* **Available data**:
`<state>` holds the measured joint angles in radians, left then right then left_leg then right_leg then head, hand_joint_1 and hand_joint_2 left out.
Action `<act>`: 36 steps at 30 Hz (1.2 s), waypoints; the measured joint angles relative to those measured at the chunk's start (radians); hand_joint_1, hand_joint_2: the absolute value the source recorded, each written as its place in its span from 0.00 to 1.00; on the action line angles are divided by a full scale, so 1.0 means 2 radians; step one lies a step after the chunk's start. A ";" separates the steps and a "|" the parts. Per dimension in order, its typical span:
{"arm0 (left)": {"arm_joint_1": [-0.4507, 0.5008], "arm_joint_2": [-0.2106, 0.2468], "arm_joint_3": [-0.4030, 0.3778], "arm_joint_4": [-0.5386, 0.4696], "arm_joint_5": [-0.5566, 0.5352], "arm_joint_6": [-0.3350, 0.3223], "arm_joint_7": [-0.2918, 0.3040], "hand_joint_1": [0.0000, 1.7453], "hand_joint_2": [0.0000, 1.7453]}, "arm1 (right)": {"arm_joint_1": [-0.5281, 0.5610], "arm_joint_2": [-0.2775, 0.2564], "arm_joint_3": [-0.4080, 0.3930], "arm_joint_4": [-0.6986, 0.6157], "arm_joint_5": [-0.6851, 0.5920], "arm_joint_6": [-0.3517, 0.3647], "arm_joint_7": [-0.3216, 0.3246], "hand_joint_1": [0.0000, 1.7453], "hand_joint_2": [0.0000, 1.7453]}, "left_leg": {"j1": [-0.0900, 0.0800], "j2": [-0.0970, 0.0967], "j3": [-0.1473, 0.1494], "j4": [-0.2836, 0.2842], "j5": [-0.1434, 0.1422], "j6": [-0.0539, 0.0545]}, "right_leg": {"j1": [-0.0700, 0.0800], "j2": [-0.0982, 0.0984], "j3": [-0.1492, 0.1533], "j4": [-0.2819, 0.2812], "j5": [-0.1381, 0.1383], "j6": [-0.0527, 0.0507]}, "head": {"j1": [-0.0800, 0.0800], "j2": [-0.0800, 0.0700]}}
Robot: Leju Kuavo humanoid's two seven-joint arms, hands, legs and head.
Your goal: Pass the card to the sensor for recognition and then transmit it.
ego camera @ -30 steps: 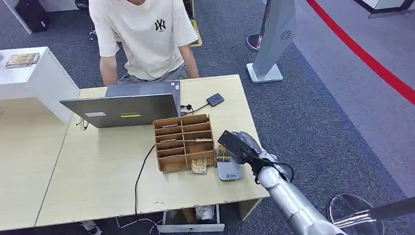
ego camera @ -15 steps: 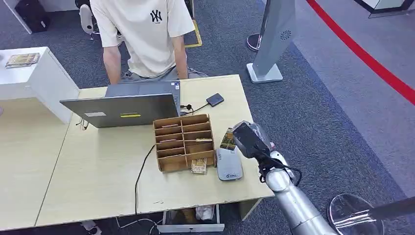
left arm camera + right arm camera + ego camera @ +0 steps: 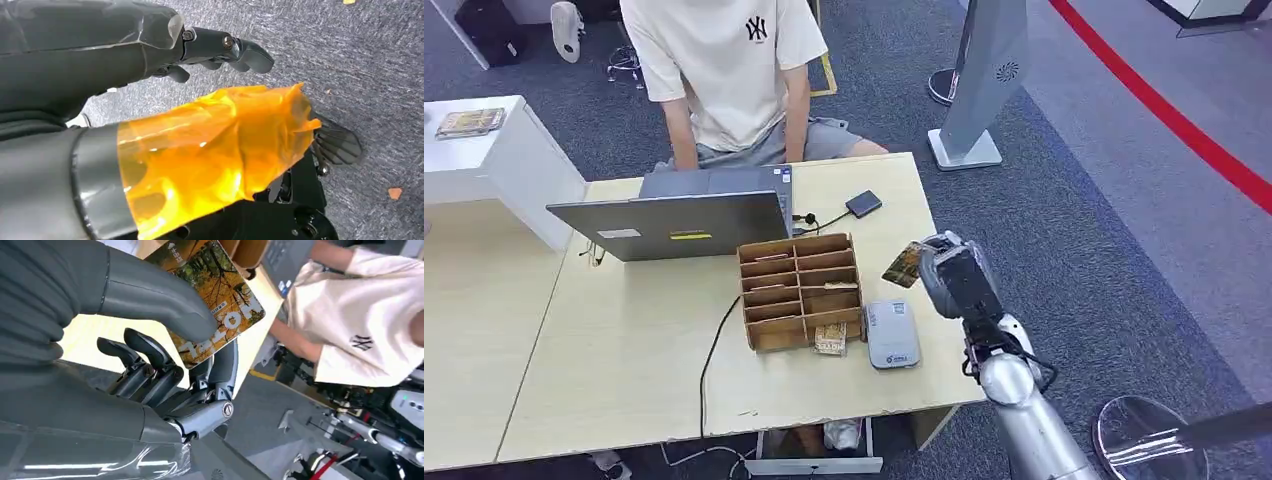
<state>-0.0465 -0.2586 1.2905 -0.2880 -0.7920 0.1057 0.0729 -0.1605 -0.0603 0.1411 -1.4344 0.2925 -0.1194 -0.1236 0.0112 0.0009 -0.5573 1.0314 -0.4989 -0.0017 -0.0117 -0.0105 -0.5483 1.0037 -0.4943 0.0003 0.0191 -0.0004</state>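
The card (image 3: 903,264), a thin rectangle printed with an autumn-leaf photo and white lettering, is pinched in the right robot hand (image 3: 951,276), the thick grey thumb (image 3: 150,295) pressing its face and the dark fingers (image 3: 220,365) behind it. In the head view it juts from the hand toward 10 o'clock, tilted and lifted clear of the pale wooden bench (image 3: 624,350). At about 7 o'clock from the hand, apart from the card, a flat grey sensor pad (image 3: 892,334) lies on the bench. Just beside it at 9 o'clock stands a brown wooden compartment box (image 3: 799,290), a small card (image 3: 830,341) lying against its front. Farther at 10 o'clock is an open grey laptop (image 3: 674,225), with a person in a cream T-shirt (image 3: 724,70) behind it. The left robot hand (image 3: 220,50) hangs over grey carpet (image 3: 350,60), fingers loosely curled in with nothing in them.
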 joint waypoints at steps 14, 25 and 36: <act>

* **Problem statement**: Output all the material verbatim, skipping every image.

* **Result**:
`<state>` holds the measured joint angles in radians, left then right then left_leg then right_leg then head, hand_joint_1 and hand_joint_2 left out.
Action `<act>`: 36 steps at 30 Hz (1.2 s), waypoints; the measured joint angles relative to those measured at the chunk's start (radians); hand_joint_1, hand_joint_2: the absolute value the source recorded, each written as its place in its span from 0.00 to 1.00; on the action line angles are divided by a full scale, so 1.0 means 2 radians; step one lies a step after the chunk's start. A ";" separates the steps and a "|" the parts. Per dimension in order, its typical span:
{"arm0 (left)": {"arm_joint_1": [-0.4507, 0.5008], "arm_joint_2": [-0.2106, 0.2468], "arm_joint_3": [-0.4030, 0.3778], "arm_joint_4": [-0.5386, 0.4696], "arm_joint_5": [-0.5566, 0.5352], "arm_joint_6": [-0.3350, 0.3223], "arm_joint_7": [-0.2918, 0.3040], "hand_joint_1": [0.0000, 1.7453], "hand_joint_2": [0.0000, 1.7453]}, "arm1 (right)": {"arm_joint_1": [-0.5281, 0.5610], "arm_joint_2": [-0.2775, 0.2564], "arm_joint_3": [-0.4080, 0.3930], "arm_joint_4": [-0.6986, 0.6157], "arm_joint_5": [-0.6851, 0.5920], "arm_joint_6": [-0.3517, 0.3647], "arm_joint_7": [-0.3216, 0.3246], "hand_joint_1": [0.0000, 1.7453], "hand_joint_2": [0.0000, 1.7453]}, "left_leg": {"j1": [-0.0900, 0.0800], "j2": [-0.0970, 0.0967], "j3": [-0.1473, 0.1494], "j4": [-0.2836, 0.2842], "j5": [-0.1434, 0.1422], "j6": [-0.0539, 0.0545]}, "right_leg": {"j1": [-0.0700, 0.0800], "j2": [-0.0982, 0.0984], "j3": [-0.1492, 0.1533], "j4": [-0.2819, 0.2812], "j5": [-0.1381, 0.1383], "j6": [-0.0527, 0.0507]}, "head": {"j1": [-0.0800, 0.0800], "j2": [-0.0800, 0.0700]}}
Robot: Leju Kuavo humanoid's two seven-joint arms, hands, legs and head.
Your goal: Pass the card to the sensor for recognition and then transmit it.
ego camera @ -30 steps: 
ego camera @ -15 steps: 
left arm camera + right arm camera + ego camera @ +0 steps: 
<state>-0.0465 -0.2586 1.2905 -0.2880 -0.7920 0.1057 0.0729 -0.1605 -0.0603 0.1411 -1.4344 0.2925 -0.1194 -0.1236 0.0112 0.0009 -0.5573 1.0314 -0.4989 -0.0017 -0.0117 -0.0105 -0.5483 1.0037 -0.4943 0.0003 0.0191 -0.0004</state>
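The card (image 3: 903,264), a thin rectangle printed with an autumn-leaf photo and white lettering, is pinched in the right robot hand (image 3: 951,276), the thick grey thumb (image 3: 150,295) pressing its face and the dark fingers (image 3: 220,365) behind it. In the head view it juts from the hand toward 10 o'clock, tilted and lifted clear of the pale wooden bench (image 3: 624,350). At about 7 o'clock from the hand, apart from the card, a flat grey sensor pad (image 3: 892,334) lies on the bench. Just beside it at 9 o'clock stands a brown wooden compartment box (image 3: 799,290), a small card (image 3: 830,341) lying against its front. Farther at 10 o'clock is an open grey laptop (image 3: 674,225), with a person in a cream T-shirt (image 3: 724,70) behind it. The left robot hand (image 3: 220,50) hangs over grey carpet (image 3: 350,60), fingers loosely curled in with nothing in them.
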 joint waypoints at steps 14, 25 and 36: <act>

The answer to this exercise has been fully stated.